» Assignment: Copy the data exactly. Images are the one exception.

» Data extract:
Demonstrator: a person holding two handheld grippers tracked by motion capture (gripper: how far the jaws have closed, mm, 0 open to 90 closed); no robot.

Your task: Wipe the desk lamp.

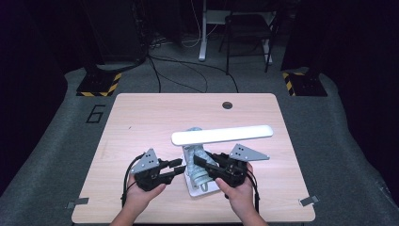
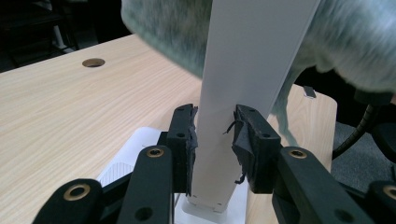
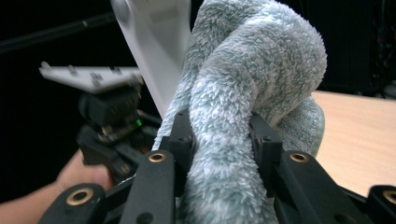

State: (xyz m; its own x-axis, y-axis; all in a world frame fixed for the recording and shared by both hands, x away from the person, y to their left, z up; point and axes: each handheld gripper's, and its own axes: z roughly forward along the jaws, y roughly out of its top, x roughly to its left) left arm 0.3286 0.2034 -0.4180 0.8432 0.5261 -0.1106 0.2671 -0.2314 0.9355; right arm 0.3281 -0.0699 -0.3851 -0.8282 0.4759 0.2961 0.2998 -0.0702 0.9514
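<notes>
Item: white desk lamp (image 1: pixel 222 135) with a long flat bar head, a flat upright post and a white base plate, standing near the front middle of the pale wooden table (image 1: pixel 141 117).

Item: fluffy grey-green towel (image 1: pixel 196 157), wrapped around the lamp post below the head.

High view: both hands come in from the bottom edge. The left gripper (image 1: pixel 177 168) reaches toward the post from the left; the right gripper (image 1: pixel 201 162) lies against the towel from the right. A round cable hole (image 1: pixel 227 105) sits near the far table edge. Finger contact is too small to judge here.

Left gripper view: the left gripper (image 2: pixel 215 140) has its fingers (image 2: pixel 183 140) set either side of the white post (image 2: pixel 243 88), one pad touching it and the other just beside it, a narrow opening. Towel hangs blurred above; the base plate (image 2: pixel 130 158) lies below.

Right gripper view: the right gripper (image 3: pixel 219 140) is closed on a thick fold of the towel (image 3: pixel 247 79), the pile bulging between its fingers (image 3: pixel 181 140). The post rises behind; the other hand and gripper show at the left.
</notes>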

» Reply to the exercise:
Demonstrator: a person holding two handheld grippers tracked by motion capture (gripper: how far the jaws have closed, mm, 0 open to 90 closed); no robot.

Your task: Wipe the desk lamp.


State: (xyz m; its own x-axis, y-axis; all in a world frame fixed for the recording and shared by both hands, x away from the person, y to their left, z up; point and axes: each handheld gripper's, and its own axes: z roughly forward along the jaws, y roughly out of its top, x roughly to its left) left arm 0.3286 0.2034 -0.4180 0.8432 0.5261 -0.1106 0.2671 -0.2314 0.9355; right arm 0.3281 -0.0699 -0.3851 -0.8282 0.4759 0.2961 0.2998 -0.0702 0.9514
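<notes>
Item: white desk lamp (image 1: pixel 222 135) with a long flat bar head, a flat upright post and a white base plate, standing near the front middle of the pale wooden table (image 1: pixel 141 117).

Item: fluffy grey-green towel (image 1: pixel 196 157), wrapped around the lamp post below the head.

High view: both hands come in from the bottom edge. The left gripper (image 1: pixel 177 168) reaches toward the post from the left; the right gripper (image 1: pixel 201 162) lies against the towel from the right. A round cable hole (image 1: pixel 227 105) sits near the far table edge. Finger contact is too small to judge here.

Left gripper view: the left gripper (image 2: pixel 215 140) has its fingers (image 2: pixel 183 140) set either side of the white post (image 2: pixel 243 88), one pad touching it and the other just beside it, a narrow opening. Towel hangs blurred above; the base plate (image 2: pixel 130 158) lies below.

Right gripper view: the right gripper (image 3: pixel 219 140) is closed on a thick fold of the towel (image 3: pixel 247 79), the pile bulging between its fingers (image 3: pixel 181 140). The post rises behind; the other hand and gripper show at the left.
</notes>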

The exercise calls for nothing more than this answer.